◆ **DIRECTIONS FOR THIS TASK**
Go through the entries below and copy each line that holds the word "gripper".

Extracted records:
━━━━━━━━━━━━━━━━
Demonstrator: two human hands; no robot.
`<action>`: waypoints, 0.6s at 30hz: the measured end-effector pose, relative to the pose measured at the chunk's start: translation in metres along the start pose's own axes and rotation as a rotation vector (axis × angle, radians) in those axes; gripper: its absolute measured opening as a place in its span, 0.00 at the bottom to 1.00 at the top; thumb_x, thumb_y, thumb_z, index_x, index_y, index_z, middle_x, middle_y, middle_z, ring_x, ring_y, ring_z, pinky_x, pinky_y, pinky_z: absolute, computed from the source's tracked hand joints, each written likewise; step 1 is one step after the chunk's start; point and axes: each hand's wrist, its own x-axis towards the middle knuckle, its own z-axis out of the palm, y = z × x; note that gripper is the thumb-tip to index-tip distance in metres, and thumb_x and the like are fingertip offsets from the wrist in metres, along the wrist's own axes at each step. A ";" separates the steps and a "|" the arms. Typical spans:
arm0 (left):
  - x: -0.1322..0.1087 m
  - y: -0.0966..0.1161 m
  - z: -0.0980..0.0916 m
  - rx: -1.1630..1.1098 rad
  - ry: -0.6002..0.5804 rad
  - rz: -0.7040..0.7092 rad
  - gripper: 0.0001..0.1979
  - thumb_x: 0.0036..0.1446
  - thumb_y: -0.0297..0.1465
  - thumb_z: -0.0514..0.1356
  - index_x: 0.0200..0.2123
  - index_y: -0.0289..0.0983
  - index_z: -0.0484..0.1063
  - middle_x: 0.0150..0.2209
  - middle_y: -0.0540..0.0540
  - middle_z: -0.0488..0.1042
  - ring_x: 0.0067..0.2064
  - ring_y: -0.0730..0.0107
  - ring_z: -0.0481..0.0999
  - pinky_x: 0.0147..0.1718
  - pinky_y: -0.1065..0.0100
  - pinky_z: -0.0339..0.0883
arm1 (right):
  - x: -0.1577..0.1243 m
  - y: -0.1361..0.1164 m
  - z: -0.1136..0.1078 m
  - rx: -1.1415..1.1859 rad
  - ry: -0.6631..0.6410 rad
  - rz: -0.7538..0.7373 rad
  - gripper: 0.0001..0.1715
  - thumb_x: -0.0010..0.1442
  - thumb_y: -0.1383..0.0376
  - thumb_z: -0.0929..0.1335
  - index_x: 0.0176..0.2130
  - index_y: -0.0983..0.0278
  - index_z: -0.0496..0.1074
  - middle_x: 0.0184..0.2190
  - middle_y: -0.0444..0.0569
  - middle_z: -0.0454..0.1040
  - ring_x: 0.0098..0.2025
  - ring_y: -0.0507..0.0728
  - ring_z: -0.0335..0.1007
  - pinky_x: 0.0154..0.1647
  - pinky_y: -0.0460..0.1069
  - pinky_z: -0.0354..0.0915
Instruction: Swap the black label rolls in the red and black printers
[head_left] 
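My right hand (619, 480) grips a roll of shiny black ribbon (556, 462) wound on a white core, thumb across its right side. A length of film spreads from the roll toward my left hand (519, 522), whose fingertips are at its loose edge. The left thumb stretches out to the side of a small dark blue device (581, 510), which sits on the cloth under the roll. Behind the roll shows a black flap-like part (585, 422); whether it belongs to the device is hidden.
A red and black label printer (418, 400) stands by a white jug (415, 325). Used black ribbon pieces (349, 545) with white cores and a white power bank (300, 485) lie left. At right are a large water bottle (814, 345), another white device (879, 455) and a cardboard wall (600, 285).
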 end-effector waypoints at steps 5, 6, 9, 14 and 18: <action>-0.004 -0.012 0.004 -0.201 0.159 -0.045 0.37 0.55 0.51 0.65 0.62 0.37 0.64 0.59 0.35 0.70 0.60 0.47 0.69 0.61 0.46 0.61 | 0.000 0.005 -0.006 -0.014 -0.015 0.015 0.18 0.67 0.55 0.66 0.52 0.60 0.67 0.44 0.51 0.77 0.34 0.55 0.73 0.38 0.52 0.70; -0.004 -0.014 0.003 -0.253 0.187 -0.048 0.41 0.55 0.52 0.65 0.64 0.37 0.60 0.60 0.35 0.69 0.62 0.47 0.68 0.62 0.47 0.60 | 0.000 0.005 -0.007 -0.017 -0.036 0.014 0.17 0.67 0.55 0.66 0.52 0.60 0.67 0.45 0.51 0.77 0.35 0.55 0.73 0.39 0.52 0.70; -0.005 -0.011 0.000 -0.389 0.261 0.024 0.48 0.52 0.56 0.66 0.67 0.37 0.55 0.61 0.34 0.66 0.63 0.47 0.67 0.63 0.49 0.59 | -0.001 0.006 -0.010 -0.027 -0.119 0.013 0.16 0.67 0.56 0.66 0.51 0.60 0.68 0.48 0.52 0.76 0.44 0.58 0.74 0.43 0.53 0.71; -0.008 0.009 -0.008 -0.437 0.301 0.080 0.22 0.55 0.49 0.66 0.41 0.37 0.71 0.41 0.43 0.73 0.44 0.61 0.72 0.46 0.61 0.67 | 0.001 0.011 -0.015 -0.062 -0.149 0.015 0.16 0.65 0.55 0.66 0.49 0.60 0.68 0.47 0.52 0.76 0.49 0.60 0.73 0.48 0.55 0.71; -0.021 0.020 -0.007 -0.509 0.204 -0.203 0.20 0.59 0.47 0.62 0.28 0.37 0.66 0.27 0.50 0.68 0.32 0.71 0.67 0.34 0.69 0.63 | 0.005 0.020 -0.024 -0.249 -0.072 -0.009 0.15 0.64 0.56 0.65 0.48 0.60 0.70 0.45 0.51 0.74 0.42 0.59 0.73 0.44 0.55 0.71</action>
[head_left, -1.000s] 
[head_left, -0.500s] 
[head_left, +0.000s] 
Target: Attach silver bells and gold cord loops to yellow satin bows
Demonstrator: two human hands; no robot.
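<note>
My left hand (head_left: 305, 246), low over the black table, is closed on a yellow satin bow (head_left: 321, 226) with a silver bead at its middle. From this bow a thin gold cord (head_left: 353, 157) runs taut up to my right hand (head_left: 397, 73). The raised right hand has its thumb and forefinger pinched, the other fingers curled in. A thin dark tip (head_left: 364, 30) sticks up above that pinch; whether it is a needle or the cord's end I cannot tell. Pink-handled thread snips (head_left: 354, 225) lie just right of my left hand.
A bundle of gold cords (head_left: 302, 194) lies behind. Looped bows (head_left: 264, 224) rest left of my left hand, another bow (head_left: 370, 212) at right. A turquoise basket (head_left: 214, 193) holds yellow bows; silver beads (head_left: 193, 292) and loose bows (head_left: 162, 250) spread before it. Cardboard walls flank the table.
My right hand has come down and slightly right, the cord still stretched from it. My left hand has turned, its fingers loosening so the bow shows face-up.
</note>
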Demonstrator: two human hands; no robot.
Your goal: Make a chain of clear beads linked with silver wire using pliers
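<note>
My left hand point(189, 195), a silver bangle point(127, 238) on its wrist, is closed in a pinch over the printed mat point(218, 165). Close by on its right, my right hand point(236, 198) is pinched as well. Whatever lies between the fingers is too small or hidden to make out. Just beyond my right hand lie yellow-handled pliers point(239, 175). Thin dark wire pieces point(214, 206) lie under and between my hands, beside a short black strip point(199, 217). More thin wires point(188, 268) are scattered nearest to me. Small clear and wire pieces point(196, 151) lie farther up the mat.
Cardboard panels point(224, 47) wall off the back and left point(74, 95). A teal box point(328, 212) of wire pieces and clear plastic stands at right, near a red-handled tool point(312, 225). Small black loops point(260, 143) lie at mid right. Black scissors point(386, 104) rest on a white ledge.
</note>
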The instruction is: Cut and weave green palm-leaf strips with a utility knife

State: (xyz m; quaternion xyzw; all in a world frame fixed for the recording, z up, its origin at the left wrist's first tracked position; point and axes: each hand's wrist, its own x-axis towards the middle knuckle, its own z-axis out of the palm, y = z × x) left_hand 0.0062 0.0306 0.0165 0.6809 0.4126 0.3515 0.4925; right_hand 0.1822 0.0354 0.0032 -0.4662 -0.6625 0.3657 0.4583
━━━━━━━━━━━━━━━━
◆ **EXPECTED ANSWER**
`<action>`: waypoints, 0.6s at 30hz: the measured end-effector pose, relative to the pose measured at the chunk's start: translation in metres along the start pose's own axes and rotation as a rotation vector (axis × angle, radians) in those axes; gripper: its absolute measured opening as a place in its span, 0.00 at the bottom to 1.00 at the top; thumb_x, thumb_y, thumb_z, index_x, index_y, index_z, middle_x, middle_y, middle_z, ring_x, ring_y, ring_z, pinky_x, pinky_y, pinky_z: absolute, computed from the source's tracked hand joints, each written likewise; step 1 is one step after the chunk's start; point and axes: each hand's wrist, its own x-axis towards the middle knuckle, its own z-axis out of the palm, y = z × x; note that gripper is the thumb-tip to index-tip distance in metres, and thumb_x and the like are fingertip offsets from the wrist in metres, along the wrist's own axes at each step. A ";" separates the steps and a "|" the arms. Typical spans:
  - gripper: 0.0001..0.1979
  - gripper: 0.0001..0.1715

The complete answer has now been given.